Dopo tutte queste ore di strada deserta fa strano trovarsi in un villaggio. È Manatuto, capitale dell’omonima provincia, sonnolento paesino bagnato dal mare ma con l’anima rivolta verso le montagne che lo sovrastano. Il camion si ferma per una breve sosta e tutti saltiamo già dal cassone per dileguarci come fantasmi nel villaggio notturno alla ricerca di cibo. Sono case basse dal tetto di zinco assiepate attorno al mercato notturno. Si vendono per lo più bevande alcoliche fatte artigianalmente, tabacco e dell’ottimo cibo cucinato sul posto, ideale per proseguire il viaggio. Gli abitanti del paese sembrano essere tutti in strada e l’atmosfera festosa lascia intuire che il mercato è l’avvenimento sociale del paesino.
Il cielo lavato dalla pioggia è limpido e nell’oscurità della notte equatoriale si vedono migliaia di stelle. Il cassone è ingombro perché tanti si sono coricati. Io ora sono sul tetto della cabina da cui ho una visione perfetta della strada silenziosa che si arrampica sulle pendici della montagna. Non ci sono luci, nessun villaggio e nessuna traccia di civilizzazione se non fosse per la strada e il rumore del motore. Il paesaggio scorre in un silenzio ovattato e le ore passano lente e sonnolente.

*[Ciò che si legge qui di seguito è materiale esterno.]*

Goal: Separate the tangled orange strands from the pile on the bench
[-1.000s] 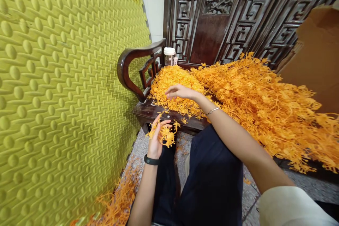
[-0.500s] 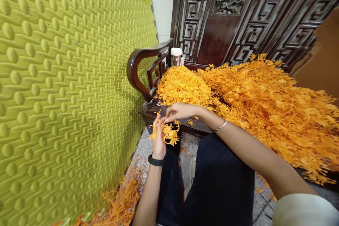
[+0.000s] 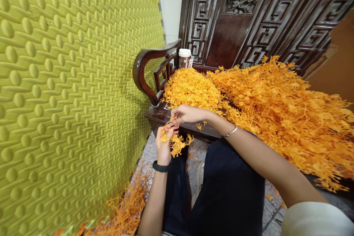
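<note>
My left hand point(image 3: 163, 143) is closed around a small bunch of orange plastic flower pieces point(image 3: 177, 145), which stick out to the right of the palm. Fingertips of my right hand point(image 3: 183, 114) pinch a thin orange stem just above the left fingers, and the two hands touch or nearly touch. Behind them, on the dark wooden bench point(image 3: 155, 115), rises a heap of loose orange flower pieces point(image 3: 193, 89). A larger pile of orange artificial flower sprays point(image 3: 282, 107) spreads along the seat to the right.
A lidded cup point(image 3: 184, 58) stands behind the heap by the bench's curved armrest point(image 3: 141, 68). The yellow-green textured mat point(image 3: 83, 81) rises along the left. Bare orange stems point(image 3: 128, 208) lie on the floor at lower left. Brown cardboard point(image 3: 336, 61) is at the right.
My left fingers have curled in and the hand has tilted towards the right. My right hand has shifted slightly up, its fingertips now drawn together on the stem.
</note>
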`<state>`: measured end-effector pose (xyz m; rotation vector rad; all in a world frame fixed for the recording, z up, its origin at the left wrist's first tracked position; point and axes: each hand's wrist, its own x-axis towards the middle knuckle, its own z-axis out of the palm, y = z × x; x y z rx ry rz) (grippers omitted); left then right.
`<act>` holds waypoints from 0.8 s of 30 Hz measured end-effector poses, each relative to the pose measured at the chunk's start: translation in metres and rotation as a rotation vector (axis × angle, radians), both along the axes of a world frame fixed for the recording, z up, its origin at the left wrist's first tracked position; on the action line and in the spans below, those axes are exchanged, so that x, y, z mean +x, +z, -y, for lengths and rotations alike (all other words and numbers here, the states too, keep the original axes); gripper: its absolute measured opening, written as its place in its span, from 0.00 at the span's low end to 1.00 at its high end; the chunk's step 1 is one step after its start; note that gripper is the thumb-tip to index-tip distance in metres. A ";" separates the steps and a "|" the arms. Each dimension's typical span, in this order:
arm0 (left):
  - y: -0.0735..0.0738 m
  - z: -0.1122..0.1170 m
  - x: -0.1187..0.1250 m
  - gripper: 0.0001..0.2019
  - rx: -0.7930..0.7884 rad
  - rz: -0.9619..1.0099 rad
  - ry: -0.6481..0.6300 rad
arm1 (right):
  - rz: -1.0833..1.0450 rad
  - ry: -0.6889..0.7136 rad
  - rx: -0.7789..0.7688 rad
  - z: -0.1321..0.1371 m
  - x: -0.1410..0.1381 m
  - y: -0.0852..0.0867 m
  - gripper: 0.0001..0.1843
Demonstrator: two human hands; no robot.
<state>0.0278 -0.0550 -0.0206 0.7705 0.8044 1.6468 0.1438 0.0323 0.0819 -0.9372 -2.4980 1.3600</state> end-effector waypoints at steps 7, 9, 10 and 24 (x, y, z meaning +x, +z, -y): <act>-0.005 0.000 0.006 0.13 -0.055 -0.054 0.101 | 0.180 0.213 -0.056 0.001 0.002 -0.003 0.09; -0.006 0.001 0.007 0.16 -0.060 -0.082 0.116 | 0.259 0.261 -0.015 0.003 0.000 -0.006 0.09; -0.006 0.001 0.007 0.18 -0.060 -0.098 0.120 | 0.276 0.280 -0.012 0.003 -0.001 -0.007 0.08; 0.003 0.000 -0.002 0.17 -0.176 -0.033 0.040 | -0.067 -0.037 0.051 0.003 -0.001 0.003 0.01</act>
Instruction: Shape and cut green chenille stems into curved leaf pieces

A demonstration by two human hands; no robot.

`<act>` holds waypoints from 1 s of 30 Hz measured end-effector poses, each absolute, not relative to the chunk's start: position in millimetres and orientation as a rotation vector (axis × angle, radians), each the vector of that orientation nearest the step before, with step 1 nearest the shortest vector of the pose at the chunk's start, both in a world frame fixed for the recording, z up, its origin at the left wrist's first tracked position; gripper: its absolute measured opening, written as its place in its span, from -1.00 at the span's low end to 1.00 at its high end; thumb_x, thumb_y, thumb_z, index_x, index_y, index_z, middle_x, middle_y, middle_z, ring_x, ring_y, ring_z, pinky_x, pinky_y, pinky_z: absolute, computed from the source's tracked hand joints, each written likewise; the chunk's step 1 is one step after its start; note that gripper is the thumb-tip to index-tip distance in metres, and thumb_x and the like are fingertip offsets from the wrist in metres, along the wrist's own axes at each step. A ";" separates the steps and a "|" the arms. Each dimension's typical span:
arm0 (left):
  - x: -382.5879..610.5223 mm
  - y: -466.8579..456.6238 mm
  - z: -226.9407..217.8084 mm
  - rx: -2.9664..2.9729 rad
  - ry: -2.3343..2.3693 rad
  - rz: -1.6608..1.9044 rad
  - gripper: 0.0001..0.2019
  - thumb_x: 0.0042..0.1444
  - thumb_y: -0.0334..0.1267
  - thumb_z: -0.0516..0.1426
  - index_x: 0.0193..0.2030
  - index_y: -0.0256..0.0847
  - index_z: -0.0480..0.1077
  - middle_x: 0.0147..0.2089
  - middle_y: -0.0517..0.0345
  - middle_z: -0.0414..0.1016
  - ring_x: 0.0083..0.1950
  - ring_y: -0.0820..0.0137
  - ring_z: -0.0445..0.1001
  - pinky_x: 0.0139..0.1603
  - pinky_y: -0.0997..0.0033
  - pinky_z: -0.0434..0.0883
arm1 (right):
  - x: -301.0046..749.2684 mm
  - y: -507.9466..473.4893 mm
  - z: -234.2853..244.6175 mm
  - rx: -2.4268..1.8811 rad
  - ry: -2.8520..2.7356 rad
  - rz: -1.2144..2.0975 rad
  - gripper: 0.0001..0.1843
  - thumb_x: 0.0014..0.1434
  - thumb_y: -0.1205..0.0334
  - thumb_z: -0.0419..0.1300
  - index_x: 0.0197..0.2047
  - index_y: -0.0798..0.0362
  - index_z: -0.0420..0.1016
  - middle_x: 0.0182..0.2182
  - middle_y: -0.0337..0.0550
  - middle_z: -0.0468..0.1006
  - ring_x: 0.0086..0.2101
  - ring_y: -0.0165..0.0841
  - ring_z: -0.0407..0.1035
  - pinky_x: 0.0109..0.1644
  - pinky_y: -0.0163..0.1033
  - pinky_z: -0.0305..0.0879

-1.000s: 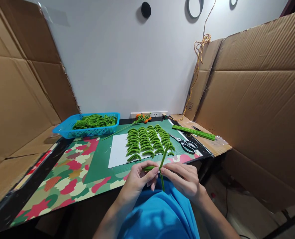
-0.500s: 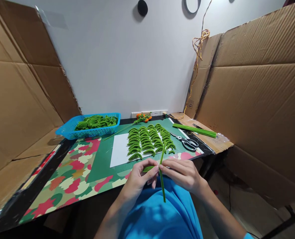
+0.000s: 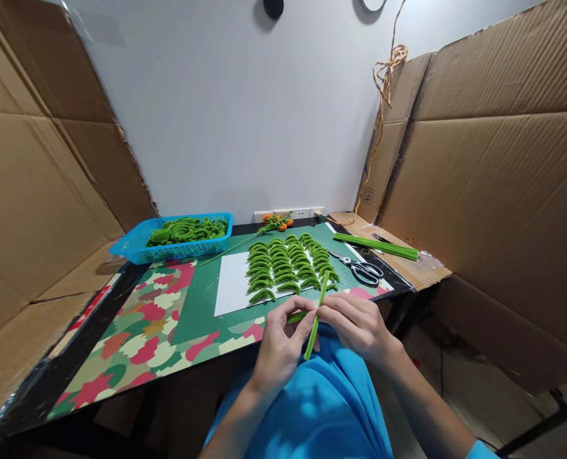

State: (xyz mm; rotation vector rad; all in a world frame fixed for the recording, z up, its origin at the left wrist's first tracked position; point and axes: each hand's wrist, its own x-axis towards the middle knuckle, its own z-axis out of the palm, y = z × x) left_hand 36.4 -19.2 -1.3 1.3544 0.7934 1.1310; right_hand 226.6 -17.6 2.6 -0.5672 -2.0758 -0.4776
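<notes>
Left hand (image 3: 282, 341), right hand (image 3: 357, 324) are pinching green chenille stems (image 3: 296, 317) — both nearly closed. Crossing stem (image 3: 311, 338) is now leaning right — still being worked.

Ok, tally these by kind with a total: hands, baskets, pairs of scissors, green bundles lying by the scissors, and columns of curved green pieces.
Hands: 2 (left hand, right hand)
Basket: 1
Scissors: 1 pair
Bundle: 1
Columns of curved pieces: 4
Total: 9
</notes>
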 end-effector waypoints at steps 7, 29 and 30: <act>51.4 -25.2 -15.2 1.790 0.891 1.582 -0.95 0.40 -0.28 0.17 -0.13 -0.16 0.45 -0.33 0.26 0.44 -0.39 0.54 0.44 -0.35 0.58 0.42 | 209.9 -34.0 6.3 -0.737 -1.922 -0.415 -0.79 0.47 0.48 0.05 0.02 0.13 0.48 -0.25 0.05 0.62 -0.28 -0.24 0.49 -0.19 -0.16 0.47; 37.3 12.6 -1.4 1.601 0.949 1.100 -0.71 0.27 0.00 0.28 -0.21 -0.22 0.49 -0.38 0.23 0.47 -0.45 0.52 0.45 -0.40 0.57 0.44 | 203.6 -5.0 -12.5 -0.947 -1.395 0.942 -0.71 0.34 -0.01 0.34 -0.24 0.07 0.61 -0.36 -0.18 0.58 -0.50 -0.41 0.45 -0.44 -0.33 0.46; 36.2 13.2 0.4 1.587 0.938 1.067 -0.69 0.26 0.01 0.29 -0.22 -0.23 0.49 -0.40 0.23 0.46 -0.45 0.53 0.44 -0.40 0.57 0.44 | 202.8 -5.4 -14.3 -0.948 -1.392 0.940 -0.71 0.33 0.00 0.34 -0.24 0.07 0.61 -0.36 -0.17 0.59 -0.48 -0.38 0.48 -0.41 -0.31 0.50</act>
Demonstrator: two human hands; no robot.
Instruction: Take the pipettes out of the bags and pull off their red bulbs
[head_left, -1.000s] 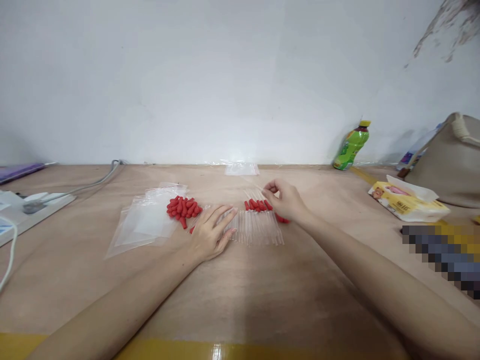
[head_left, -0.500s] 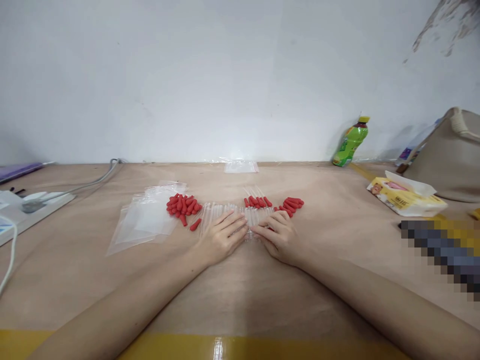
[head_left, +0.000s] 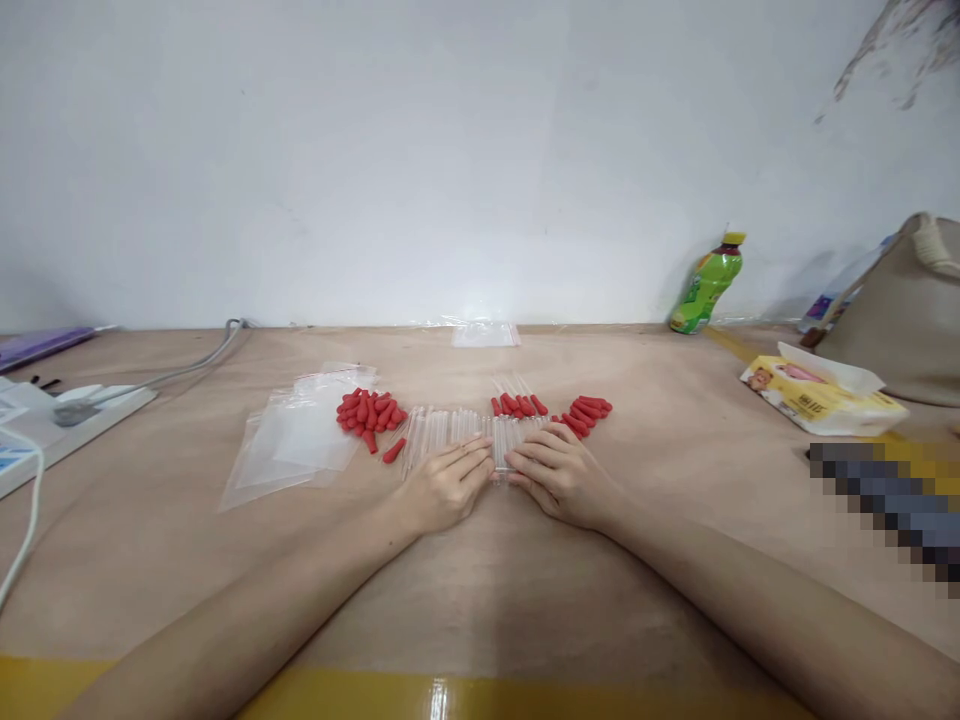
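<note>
A row of clear glass tubes (head_left: 457,430) lies on the wooden table (head_left: 480,580), side by side. My left hand (head_left: 442,485) rests flat on the tubes' near ends, fingers stretched out. My right hand (head_left: 559,475) lies flat beside it, fingertips almost meeting the left ones over the tubes. A pile of red rubber caps (head_left: 367,412) sits left of the tubes, with one loose cap (head_left: 393,451) nearer. Two smaller groups of red caps (head_left: 589,410) lie behind my right hand.
Clear plastic bags (head_left: 296,445) lie at the left, another bag (head_left: 484,335) near the wall. A green bottle (head_left: 706,282), a tissue pack (head_left: 821,398) and a beige bag (head_left: 904,320) stand at the right. A cable and a white strip (head_left: 71,420) are at the far left.
My right hand came down from the red caps to lie flat on the tubes next to my left hand. Since then both hands have shifted slightly closer together.
</note>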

Ho sentito di gente che durante il viaggio casca addormentata dal tetto di qualche autobus o camion.
Questa forma di viaggiare dal perenne sapore di avventura è legato alla magia di quando muoversi è un evento eccezionale. In questi ultimi anni a Timor è arrivato lo sviluppo economico e il progresso ed è in programma un enorme progetto di collegare il paese con un sistema viario moderno. Molto probabilmente questi sono gli ultimi anni in cui ci si può godere questo tipo di trasporto dove percorrere cento chilometri è un avventura che dura un giorno intero.